D-L-W, nevertheless, brought this action in the Denver District Court, alleging that Denver-Ft. Collins was a competing private carrier and that the published rates in question were lower than the rates of competing common carriers rendering the same or substantially similar service. The complaint asked that the trial court enter orders nullifying the rates in question and requiring Denver-Ft. Collins to collect from its shippers the difference between the rates it was collecting and the rates prescribed for common carriers. The defendants' motions to dismiss the complaint were granted, and D-L-W brought error.

The trial court's action in dismissing the complaint was clearly proper. CRS '53, 115-6 outlines the procedures with respect to complaints concerning the reasonableness or lawfulness of rates. It also provides for investigations and hearings.

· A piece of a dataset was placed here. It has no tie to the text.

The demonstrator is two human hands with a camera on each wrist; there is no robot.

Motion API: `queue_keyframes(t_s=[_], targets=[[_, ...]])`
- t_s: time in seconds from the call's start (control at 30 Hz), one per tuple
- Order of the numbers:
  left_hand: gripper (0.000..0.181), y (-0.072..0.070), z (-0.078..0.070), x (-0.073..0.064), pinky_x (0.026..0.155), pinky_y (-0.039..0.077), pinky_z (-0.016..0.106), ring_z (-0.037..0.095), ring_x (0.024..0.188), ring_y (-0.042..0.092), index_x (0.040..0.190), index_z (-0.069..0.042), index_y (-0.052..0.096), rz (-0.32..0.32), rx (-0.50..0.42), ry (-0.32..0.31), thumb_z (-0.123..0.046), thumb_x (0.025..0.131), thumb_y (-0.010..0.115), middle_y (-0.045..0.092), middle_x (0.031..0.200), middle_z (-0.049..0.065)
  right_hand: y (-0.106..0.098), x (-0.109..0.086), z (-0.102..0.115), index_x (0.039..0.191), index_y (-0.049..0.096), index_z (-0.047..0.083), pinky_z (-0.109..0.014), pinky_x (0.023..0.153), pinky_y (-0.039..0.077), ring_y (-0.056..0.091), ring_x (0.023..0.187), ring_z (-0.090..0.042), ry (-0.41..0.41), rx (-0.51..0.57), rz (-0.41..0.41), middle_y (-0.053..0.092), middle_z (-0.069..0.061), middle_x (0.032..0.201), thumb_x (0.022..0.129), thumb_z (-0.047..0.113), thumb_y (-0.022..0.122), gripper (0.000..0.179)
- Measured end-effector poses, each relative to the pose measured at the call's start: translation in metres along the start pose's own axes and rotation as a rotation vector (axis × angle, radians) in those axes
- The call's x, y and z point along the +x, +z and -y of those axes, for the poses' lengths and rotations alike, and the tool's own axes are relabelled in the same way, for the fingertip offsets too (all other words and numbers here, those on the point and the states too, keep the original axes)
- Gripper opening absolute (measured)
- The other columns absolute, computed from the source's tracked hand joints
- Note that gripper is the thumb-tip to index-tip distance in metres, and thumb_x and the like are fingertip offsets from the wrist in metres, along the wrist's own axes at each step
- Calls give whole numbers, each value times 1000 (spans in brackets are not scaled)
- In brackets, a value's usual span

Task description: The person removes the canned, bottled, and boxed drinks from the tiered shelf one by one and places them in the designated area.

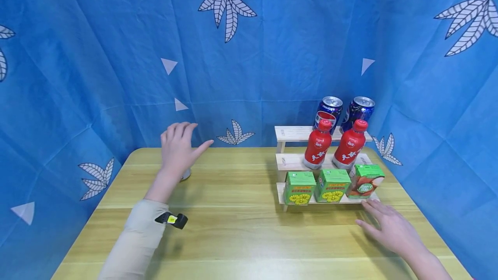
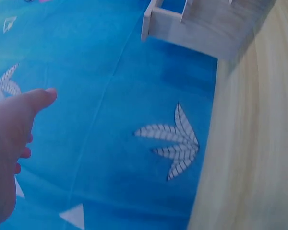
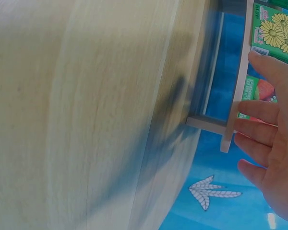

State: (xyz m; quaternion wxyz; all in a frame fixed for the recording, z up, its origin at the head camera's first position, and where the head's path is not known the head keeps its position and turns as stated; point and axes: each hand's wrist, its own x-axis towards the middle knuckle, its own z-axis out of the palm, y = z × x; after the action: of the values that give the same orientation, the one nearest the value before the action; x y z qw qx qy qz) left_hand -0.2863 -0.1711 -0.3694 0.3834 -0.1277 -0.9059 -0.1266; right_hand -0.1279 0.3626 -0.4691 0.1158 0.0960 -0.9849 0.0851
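My left hand [image 1: 178,148] is raised over the far left of the table, fingers extended and thumb spread away, holding nothing. Behind its wrist a small round greyish thing [image 1: 186,175] shows, mostly hidden by the arm. At the right, my right hand [image 1: 392,227] has its fingers stretched toward the front of a three-tier wooden shelf [image 1: 281,193], fingertips right at the lowest step's edge. Just beyond them stands a green drink carton with a red-brown picture [image 1: 365,181]. Two green cartons with yellow flowers [image 1: 298,188] share that step.
Two red bottles [image 1: 317,145] stand on the middle step, with two dark blue cans [image 1: 330,109] on the top one. A blue patterned curtain [image 1: 241,72] hangs behind and beside the wooden table [image 1: 233,224]. A black strap [image 1: 171,219] circles the left sleeve.
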Motion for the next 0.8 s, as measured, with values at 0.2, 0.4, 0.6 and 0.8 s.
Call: queue_keyframes(t_s=[0.2, 0.4, 0.6, 0.8], targets=[[67, 2, -22, 16, 93, 37, 52, 34, 117, 48, 121, -10, 64, -45, 3, 112, -59, 77, 72, 62, 121, 12, 0, 0, -1, 128, 60, -2, -60, 100, 40, 52, 120, -51, -6, -4, -10, 55, -29, 134, 86, 48, 68, 66], [67, 4, -44, 31, 95, 38, 51, 32, 118, 49, 120, -11, 65, -62, 5, 177, -61, 77, 71, 63, 121, 11, 1, 0, 0, 128, 60, -2, -60, 100, 40, 52, 122, -50, -1, -2, -5, 55, -29, 134, 86, 49, 68, 67], [64, 9, -65, 44, 97, 38, 50, 31, 119, 50, 121, -12, 64, -50, 5, 216, -62, 81, 67, 63, 122, 9, 0, -1, 1, 129, 59, -3, -60, 101, 40, 52, 122, -49, 13, -4, 14, 55, -29, 135, 87, 51, 66, 69], [63, 16, -82, 59, 96, 39, 49, 30, 119, 50, 121, -13, 65, -51, -4, 243, -63, 82, 65, 62, 123, 9, -1, -1, 1, 130, 58, -2, -60, 101, 39, 51, 122, -50, 11, -2, 10, 54, -29, 135, 87, 50, 66, 68]])
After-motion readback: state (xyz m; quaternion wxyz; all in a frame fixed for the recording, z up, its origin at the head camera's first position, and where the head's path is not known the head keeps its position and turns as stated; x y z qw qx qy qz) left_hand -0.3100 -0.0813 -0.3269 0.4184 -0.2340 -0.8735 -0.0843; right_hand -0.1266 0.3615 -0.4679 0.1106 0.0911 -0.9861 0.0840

CRS '53, 115-6-14, as amended by Chapter 199, Session Laws 1961 reads:

"* * * No cause of action arising out of any order or decision of the commission, nor any right to * * * review for the purpose of having the lawfulness of any such order or decision inquired into and determined, shall accrue in any court to any corporation or person, unless such corporation or person shall have made * * * application to the Commission for a rehearing. * * *"

The record here shows that D-L-W has not exhausted its administrative remedies, for it has not awaited the decision of the PUC as to the legality of the rate. Furthermore, it has not complied with the mandatory requirement of applying for a rehearing. The latter requirement, of course, is not even possible until the hearing has produced a decision.

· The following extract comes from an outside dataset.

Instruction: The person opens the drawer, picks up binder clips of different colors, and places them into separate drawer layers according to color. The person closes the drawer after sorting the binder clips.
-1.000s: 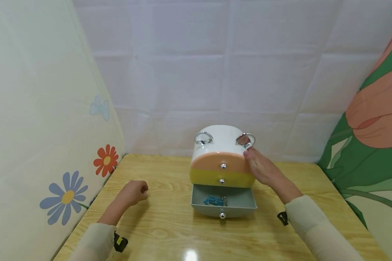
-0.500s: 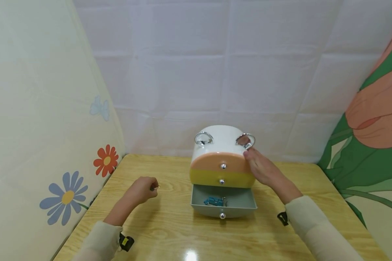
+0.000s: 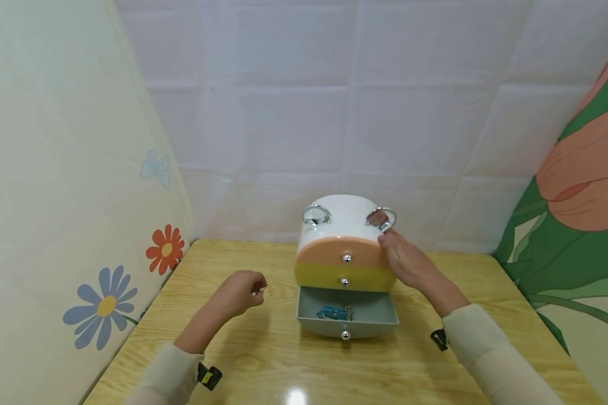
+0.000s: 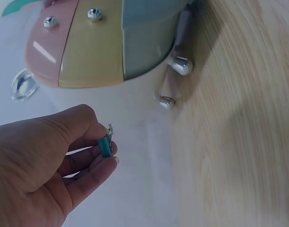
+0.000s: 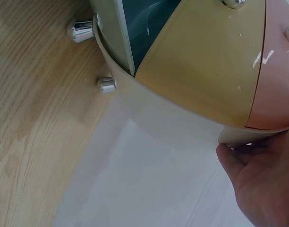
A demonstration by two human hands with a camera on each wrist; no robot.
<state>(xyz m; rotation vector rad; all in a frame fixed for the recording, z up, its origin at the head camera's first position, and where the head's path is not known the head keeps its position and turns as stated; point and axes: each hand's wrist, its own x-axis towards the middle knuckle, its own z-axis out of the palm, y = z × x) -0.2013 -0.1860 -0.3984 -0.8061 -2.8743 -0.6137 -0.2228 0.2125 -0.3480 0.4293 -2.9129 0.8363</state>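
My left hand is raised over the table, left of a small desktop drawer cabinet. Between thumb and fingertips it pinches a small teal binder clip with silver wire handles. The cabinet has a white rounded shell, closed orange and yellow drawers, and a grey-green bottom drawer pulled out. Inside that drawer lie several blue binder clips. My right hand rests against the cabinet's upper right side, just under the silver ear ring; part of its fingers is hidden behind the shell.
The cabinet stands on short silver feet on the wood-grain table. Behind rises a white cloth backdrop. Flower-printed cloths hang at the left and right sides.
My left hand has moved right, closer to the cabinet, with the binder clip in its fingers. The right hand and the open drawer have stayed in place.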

Our court has adhered rather strictly to the requirement of exhaustion of remedies. Where administrative remedies are provided by statute, the statutory procedure must be followed when the matter complained of is within the jurisdiction of the administrative authority. Unless the administrative remedies are exhausted, it can never be known but that a correction would ensue if the administrative authority were given full opportunity to pass upon the matter. Heron v. City of Denver, 131 Colo. 501, 283 P.2d 647.

The PUC, in the instant case, has yet to make at least two factual determinations under CRS '53, XXX-XX-XX: (1) whether the carriers compete, and (2) whether they render substantially the same or similar services. Should the Commission decide in favor of D-L-W, it would then have the duty of setting reasonable rates for the private carrier which would be no lower than common carrier rates, but which could be higher. *244 CRS '53, 115-3-2 vests in the PUC the sole authority to adopt rates. D-L-W has asked the District Court to perform functions which, by statute, have been committed to the PUC. The legislature has directed that the initial determination of the factual questions shall be made by the PUC, and that all rates shall be set by the PUC. We are not at liberty to modify that command.

D-L-W argues, however, that it is seeking relief in the nature of mandamus, and that no exhaustion of administrative remedies is required. Mandamus is proper only where there is a legal duty to perform the act requested. From the above discussion it is clear that, at the time the suit was brought, the PUC had no clear legal duty to reject or annul the rates published by Denver-Ft. Collins which the plaintiff in error sought to have the trial court compel the PUC to do. Until the PUC had determined that the carriers involved were, in fact, competing carriers; and that the services for which the questioned rates were published were substantially the same or similar to those rendered by a competing common carrier, it had no duty to reject those rates. Under the circumstances here present, D-L-W had no right to relief in the nature of mandamus in the trial court. Ahern v. Baker, 148 Colo. 408, 366 P.2d 366.

Other sections of the Public Utilities Act provide for suspension of the proposed rates under certain circumstances pending hearing and decision by the PUC. But plaintiff in error, in the trial court, did not seek to invoke those provisions of the statute. Its purpose, as we have said, was to compel the PUC to reject the proposed rates by substituting the trial court for the PUC in the determination of the factual questions involved. This it cannot do.

The judgment is affirmed.

MOORE and SCHAUER, JJ., not participating.